= Cyril Elgood =

Cyril Lloyd Elgood M.D., F.R.C.P., honorary physician to the king of Persia (Shah) (1893–1970) commonly referred to as Cyril Elgood was a British physician (graduate of St. Bartholomew's Hospital) and historian of medicine in Persia/Iran, best remembered for his breakthrough studies on the history of medical and educational advances of Persia during the period of the 1500s to mid 18th century. He was also known for his work at Her Britannic Majesty's embassy in Tehran, his service in the British army in British India starting in 1914, and his active role in quarantine facilitation during infectious disease outbreaks in south-west Iran.

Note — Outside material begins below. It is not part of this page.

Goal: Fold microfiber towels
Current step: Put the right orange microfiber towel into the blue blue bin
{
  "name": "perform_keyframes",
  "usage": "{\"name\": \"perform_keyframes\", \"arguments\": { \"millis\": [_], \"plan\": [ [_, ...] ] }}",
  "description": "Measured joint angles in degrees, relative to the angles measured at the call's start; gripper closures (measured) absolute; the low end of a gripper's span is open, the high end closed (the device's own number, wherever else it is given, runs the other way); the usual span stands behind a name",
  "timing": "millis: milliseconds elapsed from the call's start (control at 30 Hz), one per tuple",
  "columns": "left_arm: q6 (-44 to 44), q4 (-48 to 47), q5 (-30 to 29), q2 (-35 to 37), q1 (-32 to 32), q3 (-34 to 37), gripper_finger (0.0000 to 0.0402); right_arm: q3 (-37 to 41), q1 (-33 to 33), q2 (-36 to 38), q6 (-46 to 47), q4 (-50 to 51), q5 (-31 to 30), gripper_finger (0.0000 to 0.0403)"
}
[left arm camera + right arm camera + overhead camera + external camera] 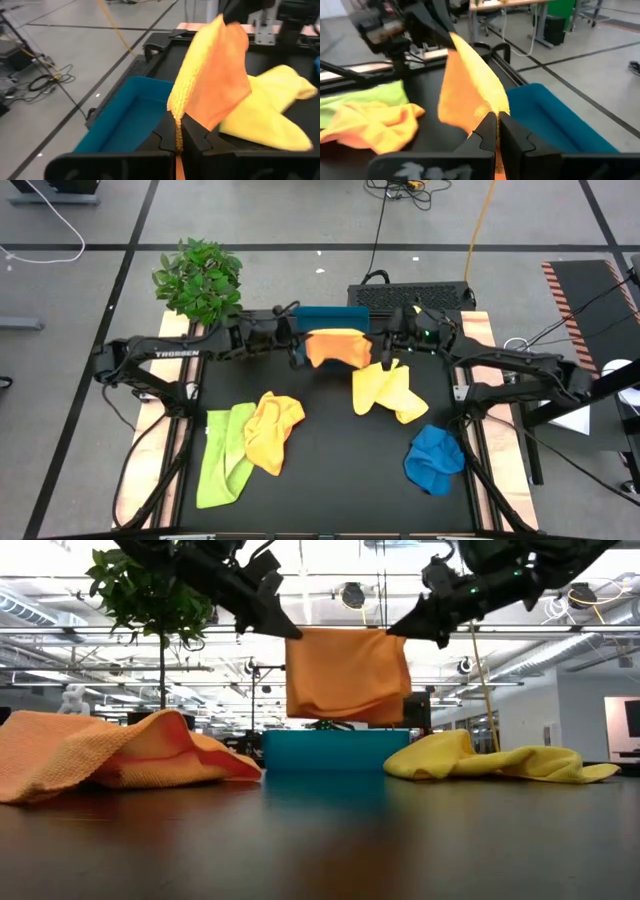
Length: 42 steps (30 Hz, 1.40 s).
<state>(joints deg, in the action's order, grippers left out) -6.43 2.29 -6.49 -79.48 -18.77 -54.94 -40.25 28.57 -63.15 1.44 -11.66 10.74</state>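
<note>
From above, we see the orange towel (337, 347) held up between our two arms just in front of the teal tray (330, 317). The left gripper (297, 345) has one top corner and the right gripper (385, 345) the other, jaws clenched on the cloth. The pale yellow towel (388, 390) lies on the table (340, 460) just in front of the tray, toward the right arm; the golden yellow towel (272, 430) and lime green towel (225, 455) overlap farther out toward the left arm, and the blue towel (434, 459) sits farthest from the tray.

At table height, the orange towel (347, 675) hangs clear above the tray (325, 751), its top edge fairly level and its lower edge free. The golden yellow towel (110, 752) fills the foreground.

Through the left wrist, the left gripper (177, 140) pinches the towel's edge tightly, with the tray (125, 117) below and beside it.

Through the right wrist, the right gripper (497, 125) bites its own corner likewise, tray (560, 117) alongside.

We judge the step in hand to be laying this hanging towel down for a fold. To do it well, we should keep both corners level and equally taut, bring the cloth to open table in front of the tray, and let the lower edge touch first so the fold lands square without bunching.
</note>
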Motion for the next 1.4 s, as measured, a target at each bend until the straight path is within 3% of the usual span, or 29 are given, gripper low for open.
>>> {"name": "perform_keyframes", "arguments": {
  "millis": [567, 1133, 1400],
  "plan": [
    [-0.31, -3.18, -0.36, -0.02, -7.00, -0.89, 0.0394, -6.20, 5.29, -12.04, -5.17, -0.58, 0.69, 0.0403],
    [1.87, -2.35, 2.37, -5.53, -8.68, -0.96, 0.0389, -6.18, 5.58, -13.66, -3.66, 1.52, -0.27, 0.0403],
    [2.04, -1.97, 3.93, -7.96, -11.12, -1.00, 0.0389, -6.18, 6.23, -15.30, -4.51, 1.41, -4.66, 0.0403]
  ]
}}
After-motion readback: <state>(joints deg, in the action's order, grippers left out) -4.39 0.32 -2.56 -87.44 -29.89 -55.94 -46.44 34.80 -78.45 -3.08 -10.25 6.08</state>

Elgood took great interest in Persian medicine, and its history and produced several publications on the topic. He also practiced medicine in Persia, as well as back home in Britain where he was a general practitioner in Wareham, Dorset as well as a consultant to two major English hospitals. Elgood was also a cosmopolitan man travelling to most of the Persian Gulf states adding such countries as Sudan, Qatar, and Saudi Arabia to the list of places he had visited where he had transiently practiced medicine and lecturing.

==Historical work==
Elgood's major achievement was that he managed to combine the commonly delved into history of Post-Islamic Persia as cited through works of such Arabophone Persians such as Ali Abbas Majusi, Razi, and Avicenna, with the less commonly studied history of medicine in Pre-Islamic Persia. In what are perhaps his best recognized works, titled Medical History of Persia and the Eastern Caliphate from the Earliest Times Until 1932, and his Persian Medicine published in Clio Medica series, Elgood traces early concepts of Zoroastrian hygiene, Sassanid influences in Medicine, all the way to Post-Islamic writings of Avicenna, and his contemporaries. Elgood also outlines the debt that Western medicine owes to the Persian physicians and their contributions.

Elgood also focuses on development of Medicine in Safavid Iran, a period stretching roughly from King Ismail I of Persia to the dynasty's fall during King Abbas III's reign. Elgood also delves into India and its medical advances. In the same period of time while Persia is ruled by the Safavids, India is dealing with the Moguls under Zahir al-Din (Ismail's counterpart) all the way to the Moghul Muhammad Shah (Abbas's counterpart). Elgood makes extensive mention of inter-civilization exchange of ideas and staff between Iran and India during this period, one such mention which deals with the Persian physician Abdul-Qadir Gilani and the invention of the so-called hubble-bubble or hookah.

Elgood's areas of interest were majorly surgical, gynecological, and general medicine related. In his Safavid surgery he makes a detailed description of the medical procedures used in Safavid Persia with attention to minor details and his emphasis on anatomy and the steps involved in each procedure, perhaps owing to his medical background as well as his historical interests.
Elgood's descriptions of the obstetric, ophthalmological, anaesthetic procedures give insight into great advances made in medicine under Islam in Persia despite the falsely adapted four humor theory of the Greco-Romans and the prohibition of dissections by the Islamic law.

Elgood is also known, although less so, (due to his diminished dwelling on the topic) on the topic of Medical Universities in Iran namely the Academy of Gondishapur where he delineates how certain elements of Greek and the Persian medicine were adapted using the then global Arabic text to educate physicians and health care workers in the city of Gondishapur in today's province of Ahvaz.

===Gynecology===
Elgood also had an interest in gynecology in ancient Iran. In his Safavid Medical Practice he delves into midwifery, birth, sterility, pregnancy, abortion, birth control and mother child relations. In the same book he also talks about the use of sedatives, benzodiazepines-like substances, and opium in treatment of common medical ailments in Iran. In this book Elgood also sheds light on some of the treatment for common ailments of the day in Persia such as Whooping cough (Pertussis), and hay fever, as well as the methods used to deal with the newly arriving syphilis (originally contracted from the New World by French explorers and then brought to Persia). The arrival of syphilis via Europe earned the ailment the nickname of the French Pox possibly due to its secondary syphilitic presentation with gray, circular marks all over the body mimicking small pox; Persia, according to Elgood, was at the peak of its performance medically despite having to deal with newly arriving ailments and evolving existing ones.

=== Translations ===
Elgood also produced various translations including Prophetic medicine including his various books on ancient Iranian medicine. This was another dimension to his writing that also incorporated when apt, folk lore, anecdotes and customs. Elgood was also well respected within the historical and medical community as is indicated by this ending quote from Sami K. Hamarneh, P.H.D. who states:

The late Dr. Cyril Elgood left a legacy of writings on the history of medicine in Muslim lands, especially in Persia (Iran)...The recent death of Cyril Elgood was indeed a loss to the many who admired his thorough and intelligent evaluation of Persian medicine, its history and contributions to medical progress.